Trini Tropical Fruit Salad - cooking recipe

Ingredients
    2 tablespoons fresh coconut milk
    2 tablespoons malt vinegar
    1 tablespoon dark rum
    1 tablespoon fresh lime juice
    1/4 teaspoon seeded and minced fresh jalapeno chile
    3 tablespoons peanut oil
    1 medium ripe papaya, peeled,seeded,and cut into large chunks (about 2 pounds)
    1 medium ripe mango, pitted,peeled,and cut into large chunks
    1 medium ripe banana, peeled and sliced 1/4 inch thick
    1 kiwi, peeled and sliced 1/4 inch thick
    1/2 cup toasted cashews
    2 tablespoons grated fresh coconut
    1/2 teaspoon chopped fresh cilantro
Preparation
    In a 3-quart stainless steel bowl, whisk together the coconut milk, malt vinegar, rum, lime juice, and jalapenos.
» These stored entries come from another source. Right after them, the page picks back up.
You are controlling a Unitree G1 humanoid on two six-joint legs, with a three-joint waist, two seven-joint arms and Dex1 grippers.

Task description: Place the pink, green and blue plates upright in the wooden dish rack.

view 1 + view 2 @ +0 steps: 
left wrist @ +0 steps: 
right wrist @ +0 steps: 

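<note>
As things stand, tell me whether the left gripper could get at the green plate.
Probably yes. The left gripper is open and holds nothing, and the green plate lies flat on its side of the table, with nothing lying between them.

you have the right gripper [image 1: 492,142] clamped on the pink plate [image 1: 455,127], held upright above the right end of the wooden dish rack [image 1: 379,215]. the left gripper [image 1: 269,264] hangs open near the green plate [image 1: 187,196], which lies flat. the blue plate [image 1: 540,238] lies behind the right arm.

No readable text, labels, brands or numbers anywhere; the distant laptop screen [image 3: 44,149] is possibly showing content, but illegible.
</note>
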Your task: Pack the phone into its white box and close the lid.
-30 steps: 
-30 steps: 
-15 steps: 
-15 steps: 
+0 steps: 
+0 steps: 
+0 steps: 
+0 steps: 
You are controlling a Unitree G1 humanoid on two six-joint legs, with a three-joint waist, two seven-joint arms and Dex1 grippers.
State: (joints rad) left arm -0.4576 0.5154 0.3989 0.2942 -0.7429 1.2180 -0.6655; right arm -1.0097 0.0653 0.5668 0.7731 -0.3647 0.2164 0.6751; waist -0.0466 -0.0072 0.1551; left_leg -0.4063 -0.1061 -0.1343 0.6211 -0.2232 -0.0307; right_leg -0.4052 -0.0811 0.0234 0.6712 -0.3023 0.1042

    Continue to whisk the mixture while pouring in a slow, steady stream of the peanut oil.
    Add the papaya, mango, banana, and kiwi to the dressing, and gently toss.
    Portion 1 c.
    of dressed fruits per serving, and garnish with the cashews, coconut, and cilantro.
    Serve immediately.
    The dressed tropical fruits may be stored covered in the refrigerator for 2-3 days.
    Hold the cashews, coconut, and cilantro separately, and garnish just before serving.
    Try this lively fruit salad as a light first course or as a dessert served with a scoop of tropical fruit sorbet and a splash of dark rum.